The cron ensures that imports will keep trying, especially while we are starting out and have everything throttled down using the various feature flags and application settings in ContainerRegistry::Migration.

There are many calls to methods in ::ContainerRegistry::Migration. These all are checking feature flag and application setting values. Since we are using a fairly large number of settings and feature flags to control the import rollout, they have been centralized to a single class to keep things organized.

🐘 Database

Queries

This MR introduces 4 new scopes that in turn make up 4 new queries:

1. ContainerRepository.with_migration_states(%w[pre_importing pre_import_done importing]).count

Query:
SELECT COUNT(*) 
FROM "container_repositories" 
WHERE "container_repositories"."migration_state" 
   IN ('pre_importing', 'pre_import_done', 'importing');

Explain:

Note: currently all container repositories have a 'default' migration_state, so in adding the index and updating some values on postgres.ai, we cannot achieve a cold-cache query. In addition to seeing that we have a better explain plan using the new index, the thing to notice for this and all of the queries using the new index is that the total number of buffers (hits + read) is much lower.
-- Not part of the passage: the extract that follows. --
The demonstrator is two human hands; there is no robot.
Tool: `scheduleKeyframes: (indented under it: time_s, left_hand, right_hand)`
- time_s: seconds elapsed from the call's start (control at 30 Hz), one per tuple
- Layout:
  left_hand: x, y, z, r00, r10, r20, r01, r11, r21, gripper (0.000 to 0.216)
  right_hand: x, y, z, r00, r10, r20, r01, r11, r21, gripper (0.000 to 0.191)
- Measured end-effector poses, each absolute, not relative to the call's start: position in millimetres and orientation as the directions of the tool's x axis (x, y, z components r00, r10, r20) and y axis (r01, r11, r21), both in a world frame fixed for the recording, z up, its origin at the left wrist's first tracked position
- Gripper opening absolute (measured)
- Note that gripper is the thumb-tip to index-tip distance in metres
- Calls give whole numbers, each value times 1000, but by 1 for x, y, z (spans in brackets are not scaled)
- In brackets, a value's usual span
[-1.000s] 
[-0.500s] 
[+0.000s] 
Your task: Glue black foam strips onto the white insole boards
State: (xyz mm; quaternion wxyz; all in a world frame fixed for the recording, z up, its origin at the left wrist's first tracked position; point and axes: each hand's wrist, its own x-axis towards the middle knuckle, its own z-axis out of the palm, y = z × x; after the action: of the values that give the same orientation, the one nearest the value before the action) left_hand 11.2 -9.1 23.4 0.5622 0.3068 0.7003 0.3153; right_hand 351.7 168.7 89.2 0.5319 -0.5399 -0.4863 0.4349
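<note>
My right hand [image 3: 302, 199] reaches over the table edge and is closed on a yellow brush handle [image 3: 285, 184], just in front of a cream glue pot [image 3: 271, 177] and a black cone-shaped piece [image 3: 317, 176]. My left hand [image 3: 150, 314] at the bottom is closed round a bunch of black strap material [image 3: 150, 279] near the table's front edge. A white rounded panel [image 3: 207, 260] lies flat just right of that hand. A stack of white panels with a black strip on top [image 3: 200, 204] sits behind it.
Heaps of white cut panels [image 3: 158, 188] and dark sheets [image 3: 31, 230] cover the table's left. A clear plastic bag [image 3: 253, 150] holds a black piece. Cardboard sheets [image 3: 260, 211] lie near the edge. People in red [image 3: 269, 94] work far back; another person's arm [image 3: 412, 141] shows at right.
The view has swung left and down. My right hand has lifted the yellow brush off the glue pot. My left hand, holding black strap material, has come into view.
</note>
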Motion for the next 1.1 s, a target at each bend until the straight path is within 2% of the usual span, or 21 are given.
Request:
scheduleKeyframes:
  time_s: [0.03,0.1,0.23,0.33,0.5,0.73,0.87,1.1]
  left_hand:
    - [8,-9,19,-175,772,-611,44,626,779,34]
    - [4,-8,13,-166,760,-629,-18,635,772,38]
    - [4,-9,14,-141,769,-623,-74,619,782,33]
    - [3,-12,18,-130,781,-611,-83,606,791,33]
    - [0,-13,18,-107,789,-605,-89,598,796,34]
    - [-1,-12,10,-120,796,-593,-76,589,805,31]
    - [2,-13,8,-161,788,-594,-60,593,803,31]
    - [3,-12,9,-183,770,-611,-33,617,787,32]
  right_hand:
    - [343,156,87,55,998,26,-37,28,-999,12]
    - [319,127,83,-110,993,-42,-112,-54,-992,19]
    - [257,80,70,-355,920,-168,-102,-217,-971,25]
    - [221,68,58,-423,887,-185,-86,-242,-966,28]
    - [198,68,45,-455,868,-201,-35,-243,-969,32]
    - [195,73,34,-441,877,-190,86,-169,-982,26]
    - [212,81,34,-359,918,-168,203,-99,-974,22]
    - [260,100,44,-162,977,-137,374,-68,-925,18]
2. ContainerRepository.recently_done_migration_step.first

This query uses a new index index_container_repositories_on_greatest_done_at

Query:
SELECT "container_repositories".* 
FROM "container_repositories" 
WHERE "container_repositories"."migration_state" IN ('import_done', 'pre_import_done', 'import_aborted') 
ORDER BY GREATEST(migration_pre_import_done_at, migration_import_done_at, migration_aborted_at) DESC 
LIMIT 1;

To set up some data for this query in postgres.ai:

UPDATE container_repositories SET migration_state = 'import_done',
migration_import_done_at = (
  select timestamp '2020-01-10 00:00:00' + random() * (timestamp '2022-01-01 00:00:00' - timestamp '2020-01-01 00:00:00')
) WHERE id % 100 = 0;

UPDATE container_repositories SET migration_state = 'pre_import_done',
migration_pre_import_done_at = (
  select timestamp '2020-01-10 00:00:00' + random() * (timestamp '2022-01-01 00:00:00' - timestamp '2020-01-01 00:00:00')
) WHERE id % 425 = 0;

UPDATE container_repositories SET migration_state = 'import_aborted',
migration_aborted_at = (
  select timestamp '2020-01-10 00:00:00' + random() * (timestamp '2022-01-01 00:00:00' - timestamp '2020-01-01 00:00:00')
) WHERE id % 900 = 0;

Explain: https://console.postgres.ai/gitlab/gitlab-production-tunnel-pg12/sessions/8442/commands/29887

3. ContainerRepository.with_migration_state('import_aborted').take

Query:
SELECT "container_repositories".* 
FROM "container_repositories" 
WHERE "container_repositories"."migration_state" = 'import_aborted' 
LIMIT 1

4. ContainerRepository.ready_for_import.take

Explain:

The .ready_for_import scope contains .with_target_import_tier which is overwritten in EE and there is additionally a feature flag that can effect how the query is formed. Performance benefits greatly since we have no ORDER and only need 1 record LIMIT 1.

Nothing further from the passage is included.